L’association au sein d’une structure ne doit pas être l’alpha et l’oméga d’une carrière. Une première piste pourrait être de repenser ce schéma qui consiste à opposer les associés aux non-associés.


Être associé implique, en principe, une fibre entrepreneuriale que tous les avocats n’ont pas ou n’ont pas envie de sur-développer



Être associé implique, en principe, une fibre entrepreneuriale que tous les avocats n’ont pas ou n’ont pas envie de sur-développer. Il faut en outre correspondre à certains critères, à certains codes propres à chaque structure. L’association dans ces structures est un subtil mélange entre le dit et le non-dit.

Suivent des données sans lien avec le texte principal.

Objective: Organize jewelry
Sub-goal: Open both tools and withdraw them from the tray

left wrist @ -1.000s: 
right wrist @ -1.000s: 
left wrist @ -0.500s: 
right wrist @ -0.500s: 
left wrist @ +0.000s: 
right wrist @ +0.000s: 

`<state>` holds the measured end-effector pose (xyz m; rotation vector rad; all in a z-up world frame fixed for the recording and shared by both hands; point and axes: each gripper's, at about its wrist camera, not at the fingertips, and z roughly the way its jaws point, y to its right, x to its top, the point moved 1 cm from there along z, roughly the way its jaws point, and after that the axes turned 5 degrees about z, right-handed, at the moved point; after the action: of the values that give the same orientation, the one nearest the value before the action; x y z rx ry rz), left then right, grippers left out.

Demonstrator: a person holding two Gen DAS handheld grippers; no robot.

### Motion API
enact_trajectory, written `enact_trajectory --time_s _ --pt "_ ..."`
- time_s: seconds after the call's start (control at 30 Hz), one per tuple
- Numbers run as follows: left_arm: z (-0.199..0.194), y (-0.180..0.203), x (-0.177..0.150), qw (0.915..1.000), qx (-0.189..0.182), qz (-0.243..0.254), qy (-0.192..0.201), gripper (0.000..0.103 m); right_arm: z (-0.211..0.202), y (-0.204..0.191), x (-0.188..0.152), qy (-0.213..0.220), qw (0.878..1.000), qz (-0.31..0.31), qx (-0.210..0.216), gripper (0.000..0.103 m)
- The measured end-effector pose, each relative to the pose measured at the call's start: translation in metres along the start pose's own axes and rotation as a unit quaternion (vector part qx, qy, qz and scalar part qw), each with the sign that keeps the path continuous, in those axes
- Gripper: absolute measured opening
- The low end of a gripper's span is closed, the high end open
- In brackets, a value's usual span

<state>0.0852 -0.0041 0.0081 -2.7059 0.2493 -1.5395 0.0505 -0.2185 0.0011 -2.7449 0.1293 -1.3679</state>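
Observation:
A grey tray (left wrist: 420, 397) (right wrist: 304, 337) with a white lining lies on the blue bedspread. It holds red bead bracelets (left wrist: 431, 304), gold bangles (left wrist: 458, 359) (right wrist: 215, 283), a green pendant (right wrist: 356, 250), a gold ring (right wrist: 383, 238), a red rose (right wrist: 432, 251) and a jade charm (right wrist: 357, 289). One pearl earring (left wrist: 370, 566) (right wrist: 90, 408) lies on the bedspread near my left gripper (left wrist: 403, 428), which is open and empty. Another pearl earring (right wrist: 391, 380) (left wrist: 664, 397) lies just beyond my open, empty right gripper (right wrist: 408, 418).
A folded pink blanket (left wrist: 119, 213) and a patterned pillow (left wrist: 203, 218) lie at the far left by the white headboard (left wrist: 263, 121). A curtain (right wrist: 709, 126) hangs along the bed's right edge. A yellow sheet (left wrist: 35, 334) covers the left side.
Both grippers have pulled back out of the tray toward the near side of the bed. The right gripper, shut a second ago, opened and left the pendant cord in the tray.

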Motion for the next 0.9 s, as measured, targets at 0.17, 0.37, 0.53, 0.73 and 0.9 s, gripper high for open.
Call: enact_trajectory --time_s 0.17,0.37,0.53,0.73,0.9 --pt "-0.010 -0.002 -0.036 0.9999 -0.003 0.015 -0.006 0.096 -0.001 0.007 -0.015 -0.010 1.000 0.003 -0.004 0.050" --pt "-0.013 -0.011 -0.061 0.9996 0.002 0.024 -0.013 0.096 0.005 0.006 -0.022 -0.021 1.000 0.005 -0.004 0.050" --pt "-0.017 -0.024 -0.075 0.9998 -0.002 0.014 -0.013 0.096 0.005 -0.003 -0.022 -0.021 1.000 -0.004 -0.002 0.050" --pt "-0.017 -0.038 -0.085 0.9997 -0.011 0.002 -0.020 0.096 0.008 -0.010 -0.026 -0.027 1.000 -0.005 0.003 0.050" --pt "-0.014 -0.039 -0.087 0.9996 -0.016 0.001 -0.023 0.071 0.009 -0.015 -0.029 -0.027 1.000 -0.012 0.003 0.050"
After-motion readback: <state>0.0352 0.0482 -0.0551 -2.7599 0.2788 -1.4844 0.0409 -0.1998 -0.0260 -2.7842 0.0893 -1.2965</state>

Repenser ce schéma passe, au sein des cabinets structurés, par la mise en place de parcours d'association diversifiés : un pour ceux qui sont d’excellents praticiens mais n’ont pas d’appétence pour le développement de clientèle – les techniciens – et un autre pour ceux qui, au contraire, sont des apporteurs d’affaires. Un tel parcours ne peut être effectif sans un véritable statut de collaborateur senior qu’il nous faut proposer.
Une autre piste pourrait consister à développer le réflexe "avocat hors cabinet" et à permettre une plus grande mobilité entre le barreau et le monde extérieur. La suppression de la règle des 15 ans de cotisations auprès de la Caisse nationale des barreaux français (CNBF), réclamée par l’UJA, va dans le bon sens. Elle lève une barrière à cette mobilité et offre des perspectives aux avocats pour aller se former en-dehors du barreau, cultiver d’autres réseaux qui leur seront utiles une fois de retour dans la profession.